Start of Data provided

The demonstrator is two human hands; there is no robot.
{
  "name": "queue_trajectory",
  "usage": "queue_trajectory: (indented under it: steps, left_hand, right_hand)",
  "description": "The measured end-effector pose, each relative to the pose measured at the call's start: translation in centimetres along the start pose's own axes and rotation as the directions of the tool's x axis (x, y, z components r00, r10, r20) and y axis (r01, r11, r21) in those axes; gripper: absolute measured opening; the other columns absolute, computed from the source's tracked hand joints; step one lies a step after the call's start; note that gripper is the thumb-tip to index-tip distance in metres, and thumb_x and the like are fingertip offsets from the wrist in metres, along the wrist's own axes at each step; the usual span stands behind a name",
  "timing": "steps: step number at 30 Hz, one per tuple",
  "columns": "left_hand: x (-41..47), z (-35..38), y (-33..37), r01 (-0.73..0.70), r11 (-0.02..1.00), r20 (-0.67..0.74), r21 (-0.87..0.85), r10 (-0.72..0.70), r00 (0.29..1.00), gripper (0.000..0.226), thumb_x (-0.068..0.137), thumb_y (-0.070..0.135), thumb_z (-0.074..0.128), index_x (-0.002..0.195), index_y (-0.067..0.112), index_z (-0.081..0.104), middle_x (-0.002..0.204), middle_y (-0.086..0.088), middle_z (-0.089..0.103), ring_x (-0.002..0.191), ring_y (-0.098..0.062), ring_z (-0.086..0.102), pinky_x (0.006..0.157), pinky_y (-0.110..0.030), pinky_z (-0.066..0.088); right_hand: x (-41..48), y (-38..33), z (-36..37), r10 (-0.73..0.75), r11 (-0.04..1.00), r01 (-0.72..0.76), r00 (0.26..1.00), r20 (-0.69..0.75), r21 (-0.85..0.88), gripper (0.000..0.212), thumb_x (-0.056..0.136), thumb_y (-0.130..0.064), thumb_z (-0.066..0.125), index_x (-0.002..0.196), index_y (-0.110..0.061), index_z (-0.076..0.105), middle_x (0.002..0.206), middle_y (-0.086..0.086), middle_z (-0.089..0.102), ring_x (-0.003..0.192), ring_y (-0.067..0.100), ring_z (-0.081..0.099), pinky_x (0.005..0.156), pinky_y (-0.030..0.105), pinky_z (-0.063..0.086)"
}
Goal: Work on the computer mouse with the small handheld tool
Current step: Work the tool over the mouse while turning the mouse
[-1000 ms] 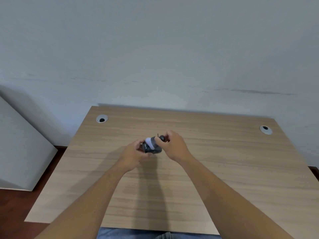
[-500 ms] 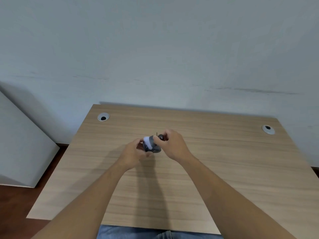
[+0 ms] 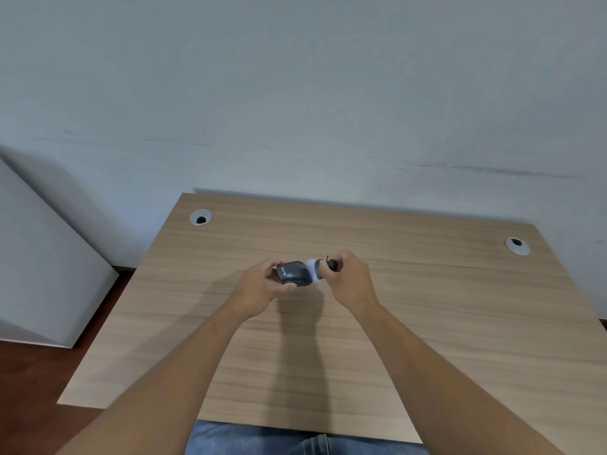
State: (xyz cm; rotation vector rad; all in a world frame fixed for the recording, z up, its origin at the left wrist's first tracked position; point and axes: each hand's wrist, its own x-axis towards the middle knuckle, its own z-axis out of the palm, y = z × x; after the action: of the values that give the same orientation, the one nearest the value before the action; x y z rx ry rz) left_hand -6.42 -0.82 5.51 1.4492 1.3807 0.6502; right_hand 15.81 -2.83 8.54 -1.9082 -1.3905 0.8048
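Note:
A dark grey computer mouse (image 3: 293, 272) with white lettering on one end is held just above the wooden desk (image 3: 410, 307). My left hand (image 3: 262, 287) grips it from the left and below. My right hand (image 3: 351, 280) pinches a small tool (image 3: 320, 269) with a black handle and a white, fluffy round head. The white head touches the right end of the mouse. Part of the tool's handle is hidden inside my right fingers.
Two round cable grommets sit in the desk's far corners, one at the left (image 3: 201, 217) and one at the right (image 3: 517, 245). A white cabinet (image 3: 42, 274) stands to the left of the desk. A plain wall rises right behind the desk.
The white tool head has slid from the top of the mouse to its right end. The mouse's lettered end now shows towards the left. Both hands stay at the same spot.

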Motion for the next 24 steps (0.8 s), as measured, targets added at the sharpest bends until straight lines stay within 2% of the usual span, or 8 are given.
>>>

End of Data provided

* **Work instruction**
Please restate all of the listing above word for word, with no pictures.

* **Written answer**
The demonstrator is two human hands; there is no robot.
{
  "name": "queue_trajectory",
  "usage": "queue_trajectory: (indented under it: steps, left_hand, right_hand)",
  "description": "The measured end-effector pose, each relative to the pose measured at the call's start: translation in centimetres along the start pose's own axes and rotation as the directions of the tool's x axis (x, y, z components r00, r10, r20) and y axis (r01, r11, r21) in those axes; gripper: absolute measured opening; the other columns absolute, computed from the source's tracked hand joints; step one lies a step after the call's start; note that gripper is the thumb-tip to index-tip distance in metres, and thumb_x and the like are fingertip offsets from the wrist in metres, along the wrist's own axes at each step; the usual span stands behind a name",
  "timing": "steps: step number at 30 Hz, one per tuple",
  "columns": "left_hand: x (-41..47), z (-35..38), y (-33..37), r01 (-0.73..0.70), r11 (-0.02..1.00), r20 (-0.67..0.74), r21 (-0.87..0.85), r10 (-0.72..0.70), r00 (0.29..1.00), gripper (0.000..0.226), thumb_x (-0.068..0.137), thumb_y (-0.070..0.135), thumb_z (-0.074..0.128), index_x (-0.002..0.195), index_y (-0.067..0.112), index_z (-0.081..0.104), middle_x (-0.002..0.204), middle_y (-0.086..0.088), middle_z (-0.089..0.103), ring_x (-0.002..0.191), ring_y (-0.098..0.062), ring_z (-0.086..0.102), pinky_x (0.006..0.157), pinky_y (-0.110..0.030), pinky_z (-0.066..0.088); right_hand: x (-41..48), y (-38..33), z (-36..37), r10 (-0.73..0.75), r11 (-0.04..1.00), r01 (-0.72..0.76), r00 (0.26..1.00), r20 (-0.69..0.75), r21 (-0.85..0.88), gripper (0.000..0.212), thumb_x (-0.056..0.136), thumb_y (-0.130..0.064), thumb_z (-0.066..0.125), index_x (-0.002..0.196), index_y (-0.110..0.061), index_z (-0.076..0.105), middle_x (0.002..0.206), middle_y (-0.086..0.086), middle_z (-0.089..0.102), ring_x (-0.003..0.192), ring_y (-0.067..0.100), ring_z (-0.081..0.099), pinky_x (0.005..0.156), pinky_y (-0.030..0.105), pinky_z (-0.063..0.086)"
}
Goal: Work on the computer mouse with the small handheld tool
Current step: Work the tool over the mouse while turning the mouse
[-1000 ms] 
[-500 ms] 
[+0 ms] 
State: (xyz cm; rotation vector rad; all in a world frame fixed for the recording, z up, its origin at the left wrist's first tracked position; point and axes: each hand's wrist, its own x-axis towards the middle knuckle, its own z-axis out of the palm, y = z × x; after the action: of the values that give the same orientation, the one nearest the value before the action; x y z rx ry rz) left_hand -6.42 -0.82 5.51 1.4492 1.3807 0.6502; right_hand 15.81 -2.83 8.54 -1.9082 -1.3905 0.8048
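Note:
A dark grey computer mouse (image 3: 293, 272) with white lettering on one end is held just above the wooden desk (image 3: 410, 307). My left hand (image 3: 262, 287) grips it from the left and below. My right hand (image 3: 351, 280) pinches a small tool (image 3: 320, 269) with a black handle and a white, fluffy round head. The white head touches the right end of the mouse. Part of the tool's handle is hidden inside my right fingers.
Two round cable grommets sit in the desk's far corners, one at the left (image 3: 201, 217) and one at the right (image 3: 517, 245). A white cabinet (image 3: 42, 274) stands to the left of the desk. A plain wall rises right behind the desk.
The white tool head has slid from the top of the mouse to its right end. The mouse's lettered end now shows towards the left. Both hands stay at the same spot.
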
Motion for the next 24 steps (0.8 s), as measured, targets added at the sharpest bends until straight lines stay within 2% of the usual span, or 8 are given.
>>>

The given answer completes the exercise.